◆ What the task requires ◆
Whenever a line of the data below holds the string "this", copy that line.

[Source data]

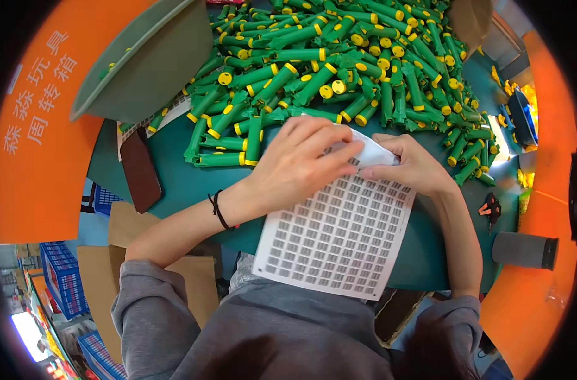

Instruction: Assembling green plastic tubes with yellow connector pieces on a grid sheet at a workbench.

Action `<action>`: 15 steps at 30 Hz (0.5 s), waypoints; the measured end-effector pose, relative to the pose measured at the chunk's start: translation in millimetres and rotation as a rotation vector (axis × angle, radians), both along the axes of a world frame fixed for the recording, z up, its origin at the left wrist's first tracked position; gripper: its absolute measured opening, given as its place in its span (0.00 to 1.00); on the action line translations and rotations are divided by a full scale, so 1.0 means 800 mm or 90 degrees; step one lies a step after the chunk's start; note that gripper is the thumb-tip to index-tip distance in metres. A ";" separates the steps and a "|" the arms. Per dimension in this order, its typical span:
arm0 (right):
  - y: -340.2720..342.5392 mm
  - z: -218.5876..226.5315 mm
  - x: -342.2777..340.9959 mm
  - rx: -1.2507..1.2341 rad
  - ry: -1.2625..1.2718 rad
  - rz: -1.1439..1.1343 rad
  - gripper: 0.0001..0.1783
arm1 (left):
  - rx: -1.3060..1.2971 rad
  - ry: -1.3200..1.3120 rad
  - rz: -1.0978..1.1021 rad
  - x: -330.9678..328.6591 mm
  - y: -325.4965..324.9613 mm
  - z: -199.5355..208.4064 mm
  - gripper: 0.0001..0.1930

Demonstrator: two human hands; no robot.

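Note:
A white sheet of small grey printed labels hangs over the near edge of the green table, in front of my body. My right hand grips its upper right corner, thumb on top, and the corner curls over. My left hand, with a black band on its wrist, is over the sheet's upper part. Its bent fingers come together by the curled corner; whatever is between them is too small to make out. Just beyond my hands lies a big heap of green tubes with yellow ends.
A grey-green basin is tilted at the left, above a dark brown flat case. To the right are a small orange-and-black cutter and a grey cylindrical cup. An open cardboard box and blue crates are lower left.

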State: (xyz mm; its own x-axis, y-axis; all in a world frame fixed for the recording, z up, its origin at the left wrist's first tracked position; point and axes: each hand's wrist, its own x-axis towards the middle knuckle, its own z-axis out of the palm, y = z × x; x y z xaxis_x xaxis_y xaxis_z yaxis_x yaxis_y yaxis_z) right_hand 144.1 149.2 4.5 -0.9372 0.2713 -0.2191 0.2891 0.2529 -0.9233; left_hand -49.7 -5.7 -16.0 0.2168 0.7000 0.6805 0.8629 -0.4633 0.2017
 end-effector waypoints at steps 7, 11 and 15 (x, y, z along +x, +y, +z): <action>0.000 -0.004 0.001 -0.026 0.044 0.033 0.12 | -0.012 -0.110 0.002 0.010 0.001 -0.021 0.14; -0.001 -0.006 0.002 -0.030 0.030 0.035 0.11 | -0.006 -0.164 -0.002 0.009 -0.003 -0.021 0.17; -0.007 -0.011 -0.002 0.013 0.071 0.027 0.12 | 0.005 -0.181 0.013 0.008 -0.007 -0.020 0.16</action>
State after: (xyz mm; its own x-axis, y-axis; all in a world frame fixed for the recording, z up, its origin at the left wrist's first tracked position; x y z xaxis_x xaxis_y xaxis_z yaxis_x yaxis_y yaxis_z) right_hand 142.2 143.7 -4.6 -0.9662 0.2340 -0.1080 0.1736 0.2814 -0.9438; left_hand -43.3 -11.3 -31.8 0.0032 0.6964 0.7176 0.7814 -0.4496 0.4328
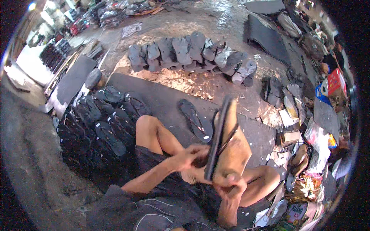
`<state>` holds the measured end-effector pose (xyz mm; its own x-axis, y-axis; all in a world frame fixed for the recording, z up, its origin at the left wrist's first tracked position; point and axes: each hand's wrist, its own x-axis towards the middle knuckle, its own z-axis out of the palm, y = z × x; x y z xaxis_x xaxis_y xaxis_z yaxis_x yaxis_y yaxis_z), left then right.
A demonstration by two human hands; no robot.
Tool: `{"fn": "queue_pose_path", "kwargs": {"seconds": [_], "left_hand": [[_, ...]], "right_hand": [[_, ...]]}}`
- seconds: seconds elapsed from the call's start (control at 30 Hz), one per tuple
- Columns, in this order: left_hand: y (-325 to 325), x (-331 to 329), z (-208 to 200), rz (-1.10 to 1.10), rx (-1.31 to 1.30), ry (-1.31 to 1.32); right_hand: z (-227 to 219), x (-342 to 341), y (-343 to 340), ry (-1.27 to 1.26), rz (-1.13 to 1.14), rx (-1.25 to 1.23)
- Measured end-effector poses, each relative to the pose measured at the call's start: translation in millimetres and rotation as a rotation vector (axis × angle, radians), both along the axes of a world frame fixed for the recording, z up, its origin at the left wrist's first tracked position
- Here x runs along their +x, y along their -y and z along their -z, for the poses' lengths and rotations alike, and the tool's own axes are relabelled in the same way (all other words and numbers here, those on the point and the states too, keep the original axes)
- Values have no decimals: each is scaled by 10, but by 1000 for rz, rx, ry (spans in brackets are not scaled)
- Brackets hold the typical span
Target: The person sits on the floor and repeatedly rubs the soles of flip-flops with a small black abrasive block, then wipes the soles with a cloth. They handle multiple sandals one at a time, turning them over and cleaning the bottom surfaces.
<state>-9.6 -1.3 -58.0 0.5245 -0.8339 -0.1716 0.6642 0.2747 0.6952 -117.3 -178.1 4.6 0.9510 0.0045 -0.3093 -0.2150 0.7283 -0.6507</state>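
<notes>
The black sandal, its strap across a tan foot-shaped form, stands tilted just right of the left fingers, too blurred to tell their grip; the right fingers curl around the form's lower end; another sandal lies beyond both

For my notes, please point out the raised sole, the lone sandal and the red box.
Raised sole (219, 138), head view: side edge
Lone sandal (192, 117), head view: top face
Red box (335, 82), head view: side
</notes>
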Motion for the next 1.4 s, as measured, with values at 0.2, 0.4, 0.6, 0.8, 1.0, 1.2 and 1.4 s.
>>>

◆ Answer box ◆
Action `<action>`: 15 steps at 30 Hz (0.5 s), waypoints; the measured end-effector pose, relative to the pose measured at the chunk's start: translation in millimetres and rotation as a rotation vector (axis × angle, radians), both along the axes of a world frame fixed for the recording, z up, its origin at the left wrist's first tracked position; gripper: its absolute measured opening, given as its place in its span (0.00 to 1.00); on the action line translations and rotations are divided by a full scale, so 1.0 means 800 mm or 90 degrees; step one lies a step after the chunk's start; note that gripper is the thumb-tip to index-tip distance in metres. A ";" separates the steps and a "|" the arms. Per dimension in this order, its typical span:
- Columns, in this order: left_hand: y (-325 to 325), x (-331 to 329), z (-208 to 200), rz (-1.10 to 1.10), rx (-1.31 to 1.30), ry (-1.31 to 1.32); right_hand: z (-227 to 219), x (-342 to 341), y (-343 to 340), ry (-1.27 to 1.26), rz (-1.13 to 1.14), rx (-1.25 to 1.23)

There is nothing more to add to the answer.